◆ **Work order**
Reproduce, exactly and in full, only the lines below from the one containing "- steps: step" through the one containing "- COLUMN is".

* * * *

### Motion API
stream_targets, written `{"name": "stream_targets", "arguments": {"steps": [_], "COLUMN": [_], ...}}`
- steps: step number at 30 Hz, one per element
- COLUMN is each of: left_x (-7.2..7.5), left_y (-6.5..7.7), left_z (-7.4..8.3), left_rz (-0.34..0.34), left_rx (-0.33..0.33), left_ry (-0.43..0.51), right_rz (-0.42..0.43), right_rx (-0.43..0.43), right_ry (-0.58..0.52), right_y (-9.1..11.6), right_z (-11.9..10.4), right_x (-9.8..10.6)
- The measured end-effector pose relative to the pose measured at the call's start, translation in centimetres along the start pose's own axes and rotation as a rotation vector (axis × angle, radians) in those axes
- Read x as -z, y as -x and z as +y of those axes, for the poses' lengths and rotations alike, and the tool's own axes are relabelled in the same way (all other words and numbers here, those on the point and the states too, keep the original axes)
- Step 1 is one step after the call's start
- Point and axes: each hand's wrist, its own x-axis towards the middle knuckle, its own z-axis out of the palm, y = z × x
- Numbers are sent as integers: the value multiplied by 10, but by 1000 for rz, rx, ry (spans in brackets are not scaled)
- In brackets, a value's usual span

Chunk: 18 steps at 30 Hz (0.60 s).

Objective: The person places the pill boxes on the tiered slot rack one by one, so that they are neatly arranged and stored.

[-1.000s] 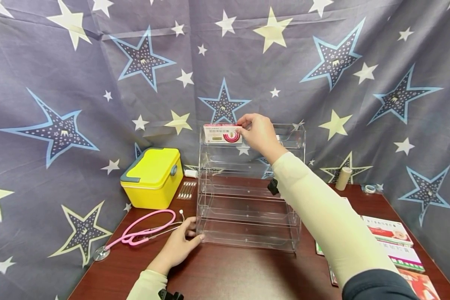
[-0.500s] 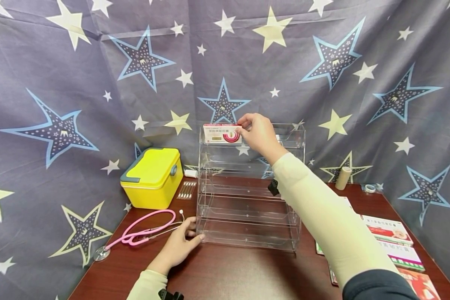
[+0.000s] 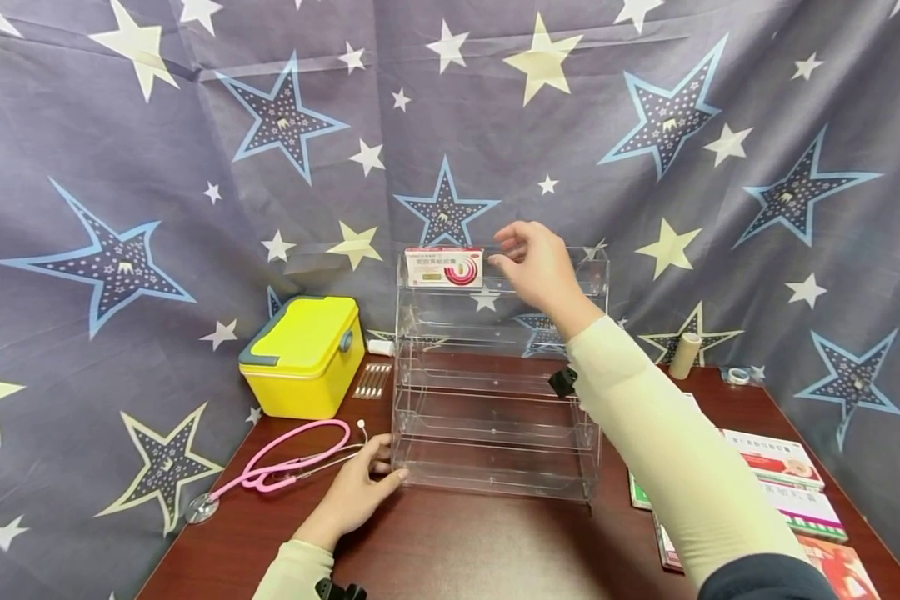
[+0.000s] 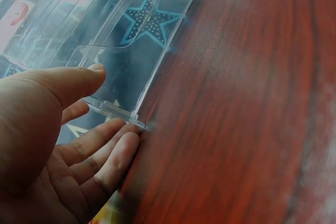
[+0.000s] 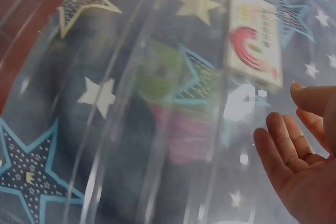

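Observation:
A clear acrylic display rack [image 3: 495, 479] with several tiers stands upright on the dark red table. A white medicine box [image 3: 444, 268] with red arcs sits at the left of its top tier. Just right of that box is my right hand [image 3: 536, 262], its fingers apart from the box and holding nothing; the right wrist view shows a gap between fingertips and box [image 5: 254, 40]. My left hand [image 3: 360, 487] is at the rack's lower left corner. In the left wrist view its relaxed fingers [image 4: 118, 158] touch that corner, while the thumb [image 4: 79, 82] lies across the front side.
A yellow case [image 3: 300, 358], a pink stethoscope [image 3: 300, 429] and a pack of cotton swabs [image 3: 372, 380] lie left of the rack. Several medicine boxes [image 3: 776, 458] lie on the right, partly hidden by my right arm. Behind them stand a beige roll [image 3: 686, 356] and a tape roll [image 3: 738, 377].
My right hand has let go of the medicine box and drawn back to the right. The box stays on the top tier, and my left hand has not moved.

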Motion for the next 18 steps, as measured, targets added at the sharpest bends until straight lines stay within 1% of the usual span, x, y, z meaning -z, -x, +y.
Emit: {"name": "stream_targets", "arguments": {"steps": [3, 6, 10, 12, 14, 15, 16, 18], "left_x": [0, 0, -1, -1, -1, -2, -2, -1], "left_y": [1, 1, 3, 2, 2, 1, 1, 1], "left_z": [0, 0, -2, -3, -4, -4, -5, -5], "left_rz": [-1, 4, 8, 6, 6, 7, 6, 8], "left_rx": [2, 8, -3, -19, -33, -42, -40, -38], "left_ry": [5, 3, 11, 8, 3, -1, -5, -11], "right_rz": [69, 151, 244, 273, 273, 255, 224, 113], "right_rx": [28, 46, 49, 29, -22, -51, -85, -151], "right_ry": [-30, -85, -155, -153, -111, -89, -59, 11], "right_y": [15, 34, 62, 77, 91, 97, 104, 119], "right_z": [8, 24, 55, 77, 103, 118, 134, 168], "right_x": [23, 51, 94, 114, 130, 135, 139, 144]}}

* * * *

◆ **Written solution**
- steps: step number at 30 Hz, one per element
- COLUMN is each of: left_x (-7.2..7.5), left_y (-6.5..7.7), left_z (-7.4..8.3), left_rz (-0.34..0.34), left_rx (-0.33..0.33), left_ry (-0.43..0.51), right_rz (-0.42..0.43), right_rx (-0.43..0.43), right_ry (-0.58..0.52), right_y (-9.1..11.6), right_z (-11.9..10.4), right_x (-9.8..10.6)

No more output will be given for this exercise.